Gershon Steinberg-Caudill has long been involved in the sanitation business. For more than two decades he supervised an ice-cream manufacturing plant and one of his tasks was to get rid of the harmful E-coli bacteria.

The ammonia and chlorine the plant used to kill the bacteria were making him sick, said Yehudit, which helped motivate them to look for alternatives once they came to Berkeley.

Eco-Kosher’s spiritual component attracts many of the clients.

They view Gershon Steinberg-Caudill “as their Jewish contact, so he takes a lot of care with all them and brings to them a cup of loving kindness,” said Jody Feld. “If he sees that someone is in pain or suffering, he’ll engage them in conversation and see what they need.”

Feld, a writer and Jewish educator, and her husband, Chanan Feld, who performs ritual circumcisions, hired Steinberg-Caudill to clean their house primarily because of his attitude.

“It’s nice to know their products have a hechsher on them but for cleaning my bathroom it doesn’t really matter,” said Jody Feld.

“He has a very holy attitude toward his work. He comes and cleans our house right before Shabbos and he knows, if I have him clean the stove, that he has to use a new sponge” for reasons of kashrut, she said.

Between cleaning jobs Gershon is studying to be a rabbi.

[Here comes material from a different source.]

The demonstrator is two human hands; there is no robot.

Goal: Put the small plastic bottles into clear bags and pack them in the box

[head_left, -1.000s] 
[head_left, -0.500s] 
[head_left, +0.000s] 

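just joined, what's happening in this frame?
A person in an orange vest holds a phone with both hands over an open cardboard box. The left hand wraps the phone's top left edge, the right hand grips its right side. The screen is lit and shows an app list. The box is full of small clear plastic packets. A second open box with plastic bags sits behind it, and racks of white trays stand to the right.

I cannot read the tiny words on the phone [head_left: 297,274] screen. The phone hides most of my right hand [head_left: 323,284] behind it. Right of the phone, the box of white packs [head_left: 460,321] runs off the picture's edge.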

The couple plans to hire assistants willing to work the way they do, and to raise the consciousness of area synagogues and other Jewish institutions about the importance of cleaning with eco-kosher products.

Eco-Kosher Cleaning Service also sells a home cleaning kit for $49.00. It includes a six-month supply of the cleaning products, a manual for their use and a blessing to recite when the task is complete.